EXERCISE DETAILS: Check each line below for the word "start" and give the number of lines that have it, nothing more.

===== DATA =====

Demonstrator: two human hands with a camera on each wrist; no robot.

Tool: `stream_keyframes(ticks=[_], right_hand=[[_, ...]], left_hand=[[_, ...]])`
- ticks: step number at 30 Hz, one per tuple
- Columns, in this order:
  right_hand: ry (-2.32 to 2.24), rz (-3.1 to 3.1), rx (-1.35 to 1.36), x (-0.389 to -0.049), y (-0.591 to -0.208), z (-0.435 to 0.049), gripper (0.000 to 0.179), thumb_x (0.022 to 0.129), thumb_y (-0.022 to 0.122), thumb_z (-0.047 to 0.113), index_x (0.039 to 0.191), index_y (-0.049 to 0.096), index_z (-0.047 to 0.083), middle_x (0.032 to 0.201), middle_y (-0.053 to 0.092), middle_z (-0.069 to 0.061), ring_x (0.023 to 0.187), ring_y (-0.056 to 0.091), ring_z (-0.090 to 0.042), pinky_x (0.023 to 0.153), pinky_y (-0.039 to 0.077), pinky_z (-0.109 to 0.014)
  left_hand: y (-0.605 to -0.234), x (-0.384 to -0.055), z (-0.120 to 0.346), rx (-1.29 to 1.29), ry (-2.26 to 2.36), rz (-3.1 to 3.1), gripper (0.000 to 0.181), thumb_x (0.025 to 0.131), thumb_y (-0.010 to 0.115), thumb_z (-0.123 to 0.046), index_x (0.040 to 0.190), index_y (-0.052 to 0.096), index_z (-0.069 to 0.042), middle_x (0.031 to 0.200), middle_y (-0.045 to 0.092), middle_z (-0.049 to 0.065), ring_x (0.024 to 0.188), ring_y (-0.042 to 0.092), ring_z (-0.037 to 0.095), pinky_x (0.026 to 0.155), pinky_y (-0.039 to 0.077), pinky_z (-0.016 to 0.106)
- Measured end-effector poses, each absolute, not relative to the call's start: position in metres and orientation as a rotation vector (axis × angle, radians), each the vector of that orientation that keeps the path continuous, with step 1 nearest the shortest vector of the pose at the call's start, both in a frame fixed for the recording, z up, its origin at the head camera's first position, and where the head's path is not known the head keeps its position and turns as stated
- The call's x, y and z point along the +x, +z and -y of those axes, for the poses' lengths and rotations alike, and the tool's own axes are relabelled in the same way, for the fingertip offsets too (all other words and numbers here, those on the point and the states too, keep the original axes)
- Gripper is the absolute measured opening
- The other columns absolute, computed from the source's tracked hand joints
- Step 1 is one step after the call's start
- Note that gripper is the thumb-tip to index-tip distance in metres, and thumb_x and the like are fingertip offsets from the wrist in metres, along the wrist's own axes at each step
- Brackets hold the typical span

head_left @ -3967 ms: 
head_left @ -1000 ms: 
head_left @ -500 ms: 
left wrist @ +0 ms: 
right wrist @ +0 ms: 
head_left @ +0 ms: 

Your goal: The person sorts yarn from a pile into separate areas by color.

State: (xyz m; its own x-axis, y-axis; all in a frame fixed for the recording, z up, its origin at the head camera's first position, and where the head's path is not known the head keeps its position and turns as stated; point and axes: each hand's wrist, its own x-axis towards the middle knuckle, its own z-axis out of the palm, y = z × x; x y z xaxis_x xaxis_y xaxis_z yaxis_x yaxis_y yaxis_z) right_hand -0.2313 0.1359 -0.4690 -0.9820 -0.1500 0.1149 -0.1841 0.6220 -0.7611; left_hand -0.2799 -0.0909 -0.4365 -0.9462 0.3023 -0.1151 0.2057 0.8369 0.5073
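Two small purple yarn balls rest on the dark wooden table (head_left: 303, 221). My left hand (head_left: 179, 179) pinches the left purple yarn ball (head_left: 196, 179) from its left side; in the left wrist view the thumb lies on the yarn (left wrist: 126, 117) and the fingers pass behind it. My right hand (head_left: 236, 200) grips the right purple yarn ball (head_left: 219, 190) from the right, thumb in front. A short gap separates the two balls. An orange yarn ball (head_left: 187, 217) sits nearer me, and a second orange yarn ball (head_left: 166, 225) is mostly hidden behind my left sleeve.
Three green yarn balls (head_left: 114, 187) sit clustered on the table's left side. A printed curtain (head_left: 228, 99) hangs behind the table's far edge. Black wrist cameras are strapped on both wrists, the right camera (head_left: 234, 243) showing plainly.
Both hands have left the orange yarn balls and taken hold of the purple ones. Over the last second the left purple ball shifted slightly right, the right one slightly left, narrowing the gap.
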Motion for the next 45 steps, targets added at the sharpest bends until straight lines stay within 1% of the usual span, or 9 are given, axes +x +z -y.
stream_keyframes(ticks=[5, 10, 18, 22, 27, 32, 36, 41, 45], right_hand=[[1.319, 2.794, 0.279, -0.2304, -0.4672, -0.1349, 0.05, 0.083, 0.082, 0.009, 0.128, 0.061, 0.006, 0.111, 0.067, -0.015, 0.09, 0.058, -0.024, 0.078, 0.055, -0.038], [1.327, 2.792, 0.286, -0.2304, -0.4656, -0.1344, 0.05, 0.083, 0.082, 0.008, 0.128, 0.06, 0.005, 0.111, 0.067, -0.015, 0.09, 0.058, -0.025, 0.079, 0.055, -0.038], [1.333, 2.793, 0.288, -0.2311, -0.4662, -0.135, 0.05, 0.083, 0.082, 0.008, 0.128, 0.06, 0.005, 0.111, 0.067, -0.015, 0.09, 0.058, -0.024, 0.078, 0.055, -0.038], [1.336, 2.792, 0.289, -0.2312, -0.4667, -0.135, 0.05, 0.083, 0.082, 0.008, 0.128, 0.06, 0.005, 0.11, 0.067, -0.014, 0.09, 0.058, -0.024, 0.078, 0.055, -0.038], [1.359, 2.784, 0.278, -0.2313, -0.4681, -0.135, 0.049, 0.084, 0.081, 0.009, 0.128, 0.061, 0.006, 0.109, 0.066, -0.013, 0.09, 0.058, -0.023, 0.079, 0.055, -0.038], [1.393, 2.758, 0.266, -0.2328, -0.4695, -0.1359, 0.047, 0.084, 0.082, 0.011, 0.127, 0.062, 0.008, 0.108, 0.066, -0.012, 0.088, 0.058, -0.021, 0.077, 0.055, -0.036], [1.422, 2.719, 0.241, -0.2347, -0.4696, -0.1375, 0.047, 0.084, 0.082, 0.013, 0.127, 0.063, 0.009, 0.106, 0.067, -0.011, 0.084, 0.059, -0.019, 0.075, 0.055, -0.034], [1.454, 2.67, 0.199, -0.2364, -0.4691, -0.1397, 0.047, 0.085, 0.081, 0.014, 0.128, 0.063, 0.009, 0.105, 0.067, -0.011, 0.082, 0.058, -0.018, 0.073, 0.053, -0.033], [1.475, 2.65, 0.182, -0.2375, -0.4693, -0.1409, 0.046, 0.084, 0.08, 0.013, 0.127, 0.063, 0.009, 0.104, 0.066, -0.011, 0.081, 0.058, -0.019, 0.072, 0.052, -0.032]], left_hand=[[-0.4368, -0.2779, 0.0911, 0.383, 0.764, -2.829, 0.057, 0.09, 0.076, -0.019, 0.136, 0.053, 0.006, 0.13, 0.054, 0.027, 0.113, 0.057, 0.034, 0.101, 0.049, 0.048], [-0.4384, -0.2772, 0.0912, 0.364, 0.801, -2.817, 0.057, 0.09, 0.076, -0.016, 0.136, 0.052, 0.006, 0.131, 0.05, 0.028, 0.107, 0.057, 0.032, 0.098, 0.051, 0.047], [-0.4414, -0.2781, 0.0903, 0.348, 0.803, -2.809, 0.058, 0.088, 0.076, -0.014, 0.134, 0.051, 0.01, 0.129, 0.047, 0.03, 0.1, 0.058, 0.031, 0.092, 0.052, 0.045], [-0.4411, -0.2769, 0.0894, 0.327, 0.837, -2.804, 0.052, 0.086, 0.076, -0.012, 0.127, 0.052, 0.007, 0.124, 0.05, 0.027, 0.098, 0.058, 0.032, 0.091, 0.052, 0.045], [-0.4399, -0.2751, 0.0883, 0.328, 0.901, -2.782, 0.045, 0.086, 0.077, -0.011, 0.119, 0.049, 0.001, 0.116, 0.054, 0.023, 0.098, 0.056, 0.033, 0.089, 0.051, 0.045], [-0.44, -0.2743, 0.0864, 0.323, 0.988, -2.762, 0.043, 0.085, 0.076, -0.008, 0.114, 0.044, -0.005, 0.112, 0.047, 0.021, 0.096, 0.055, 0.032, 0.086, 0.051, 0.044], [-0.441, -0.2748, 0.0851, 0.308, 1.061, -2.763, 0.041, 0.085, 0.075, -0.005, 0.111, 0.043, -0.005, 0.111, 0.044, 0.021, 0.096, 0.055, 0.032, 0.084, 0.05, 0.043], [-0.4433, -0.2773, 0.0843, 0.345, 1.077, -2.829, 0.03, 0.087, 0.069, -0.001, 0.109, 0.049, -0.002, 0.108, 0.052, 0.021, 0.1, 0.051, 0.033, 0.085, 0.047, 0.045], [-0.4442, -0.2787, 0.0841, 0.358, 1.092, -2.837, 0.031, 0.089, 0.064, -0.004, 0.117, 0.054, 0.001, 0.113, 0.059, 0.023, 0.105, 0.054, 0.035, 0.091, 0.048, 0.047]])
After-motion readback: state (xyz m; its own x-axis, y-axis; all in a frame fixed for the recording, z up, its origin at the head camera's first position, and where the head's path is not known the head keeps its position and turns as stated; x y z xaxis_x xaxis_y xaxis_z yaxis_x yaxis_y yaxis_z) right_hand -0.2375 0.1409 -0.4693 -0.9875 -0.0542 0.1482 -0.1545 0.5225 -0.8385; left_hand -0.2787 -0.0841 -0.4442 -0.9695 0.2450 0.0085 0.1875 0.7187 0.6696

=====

YOUR SOLUTION: 2